It’s that time again – time to re-evaluate our year and set resolutions for 2021. We start out strong and determined, but then life gets in the way and our resolutions fall by the wayside. Resolutions are daunting because they are inevitably about change, what we must change about our situations or ourselves.
What if this New Years Eve, we don’t set resolutions? What if, instead, we set our drishti?
In yoga, drishti is a focal point. For example, in Tree Pose, we might look at a spot on the floor a couple feet in front of us. Gazing at a drishti helps us find our balance and gives us opportunity to concentrate. With a clear, defined drishti, we can come back into our center when our minds wander and our bodies wobble. A drishti keeps us present, grounded, and authentic (in postures and in real life off the mat).
What might your drishti be for 2021? Remember that what you choose to focus on is where your energy will go. Choose wisely! Will your drishti be celebrations? Strength? Balance? Wisdom? Patience? What quality to you want to focus on (not a number on a scale or an amount in a bank account)?

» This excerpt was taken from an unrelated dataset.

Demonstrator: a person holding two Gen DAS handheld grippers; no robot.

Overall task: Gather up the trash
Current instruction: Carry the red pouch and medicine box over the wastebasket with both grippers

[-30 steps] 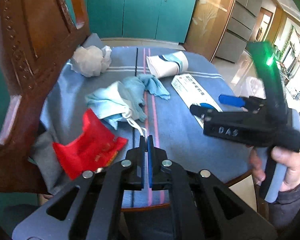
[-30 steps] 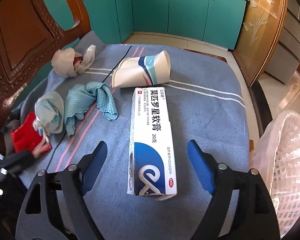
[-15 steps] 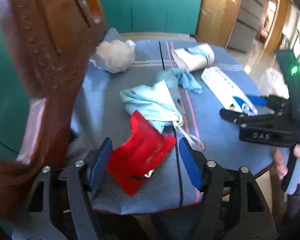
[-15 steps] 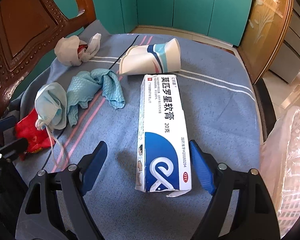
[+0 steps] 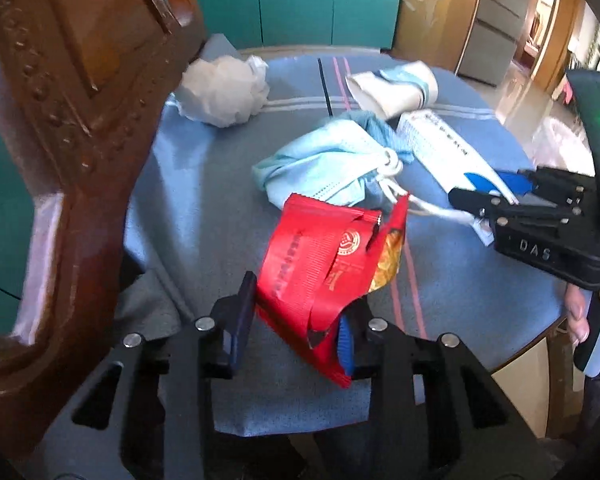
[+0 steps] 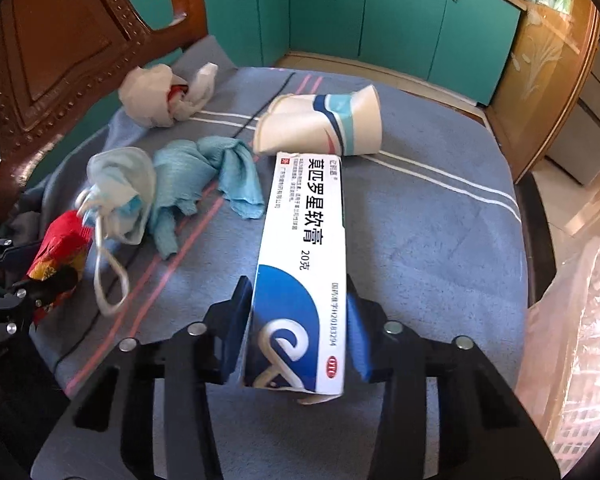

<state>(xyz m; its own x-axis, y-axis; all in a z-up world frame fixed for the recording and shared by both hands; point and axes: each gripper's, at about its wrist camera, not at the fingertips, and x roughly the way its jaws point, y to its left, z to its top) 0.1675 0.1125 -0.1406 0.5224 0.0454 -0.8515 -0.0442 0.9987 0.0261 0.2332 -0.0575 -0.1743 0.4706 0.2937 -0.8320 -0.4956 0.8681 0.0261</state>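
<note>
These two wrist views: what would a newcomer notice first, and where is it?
First, the red wrapper, crumpled between the closing jaws of the left gripper near the table edge. Next, the white and blue medicine box, lying lengthwise between the closing jaws of the right gripper. Behind them lie a face mask and a squashed paper cup.

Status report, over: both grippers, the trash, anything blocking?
Left gripper closing on red wrapper. Right gripper closing on ointment box. Mask loop beside wrapper.
</note>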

Here are a few tips from CorePower Yoga for staying in focus (notice how these tips work ON the mat and OFF it, too):
  • Stay present in the moment. Remember to stop and have gratitude for where you are now. Don’t get so fixated on the destination that you forget to enjoy the journey.

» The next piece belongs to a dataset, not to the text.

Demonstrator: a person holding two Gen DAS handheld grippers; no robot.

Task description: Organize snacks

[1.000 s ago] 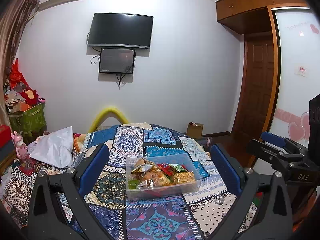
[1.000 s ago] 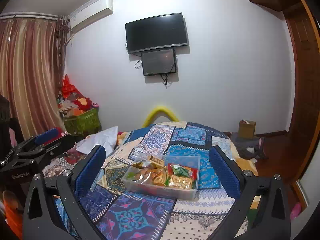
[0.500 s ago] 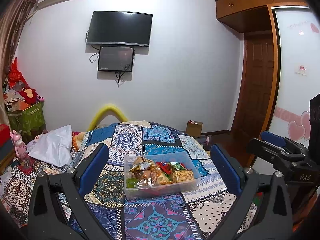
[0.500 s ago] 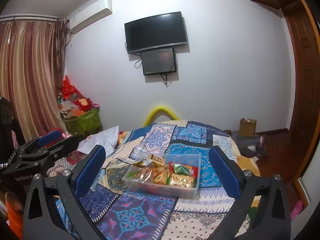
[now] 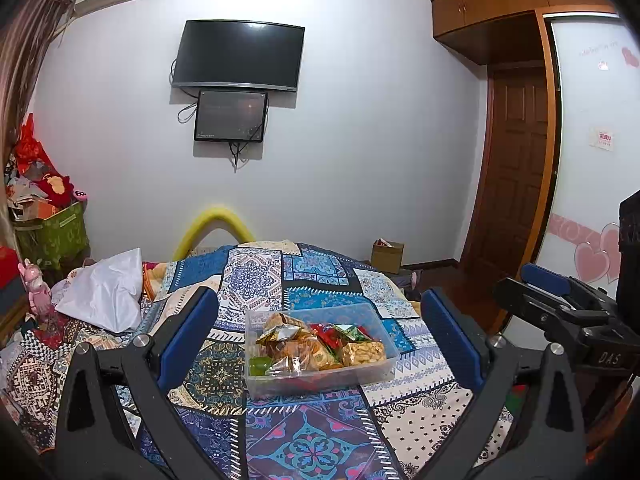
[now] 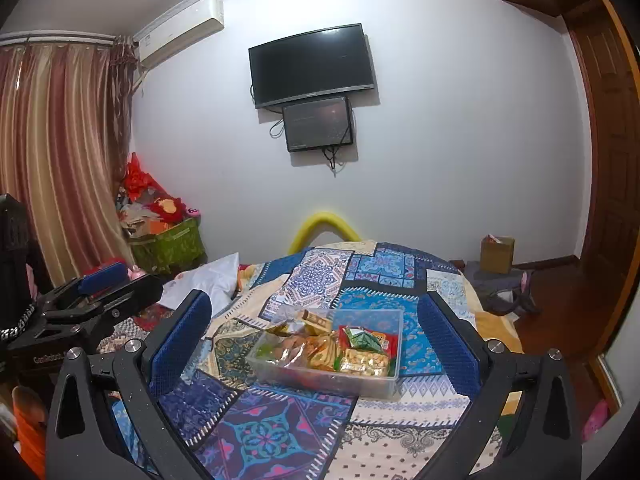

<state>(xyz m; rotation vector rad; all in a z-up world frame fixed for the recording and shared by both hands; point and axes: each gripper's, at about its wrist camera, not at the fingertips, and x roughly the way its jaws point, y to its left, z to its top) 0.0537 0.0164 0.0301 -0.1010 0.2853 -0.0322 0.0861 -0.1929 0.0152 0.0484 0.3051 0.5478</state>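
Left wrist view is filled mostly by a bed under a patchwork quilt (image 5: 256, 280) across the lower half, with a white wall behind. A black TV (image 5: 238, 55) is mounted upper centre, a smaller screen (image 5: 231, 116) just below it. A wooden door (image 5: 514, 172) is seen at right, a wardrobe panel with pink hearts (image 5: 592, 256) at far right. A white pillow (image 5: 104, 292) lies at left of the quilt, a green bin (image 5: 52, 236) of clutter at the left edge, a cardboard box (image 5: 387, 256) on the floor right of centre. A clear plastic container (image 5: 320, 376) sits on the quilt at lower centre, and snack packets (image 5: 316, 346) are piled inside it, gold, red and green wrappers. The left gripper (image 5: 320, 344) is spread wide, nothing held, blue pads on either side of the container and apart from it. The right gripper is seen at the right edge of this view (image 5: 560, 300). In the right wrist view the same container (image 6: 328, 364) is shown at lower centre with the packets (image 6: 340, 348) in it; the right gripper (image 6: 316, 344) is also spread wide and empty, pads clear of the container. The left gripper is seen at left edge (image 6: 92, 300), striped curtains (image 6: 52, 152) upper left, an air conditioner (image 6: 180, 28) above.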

  • Forgive the wobbles. Keeping focus and balance is hard. You’re going to wobble (or even fall!) from time to time. That’s okay. Take a deep breath and focus on finding your drishti again.
  • Meditate on it. Take a few minutes every day to refocus on your drishti. Remember why you set your intentions for the New Year and show gratitude to yourself for the effort you’re putting in.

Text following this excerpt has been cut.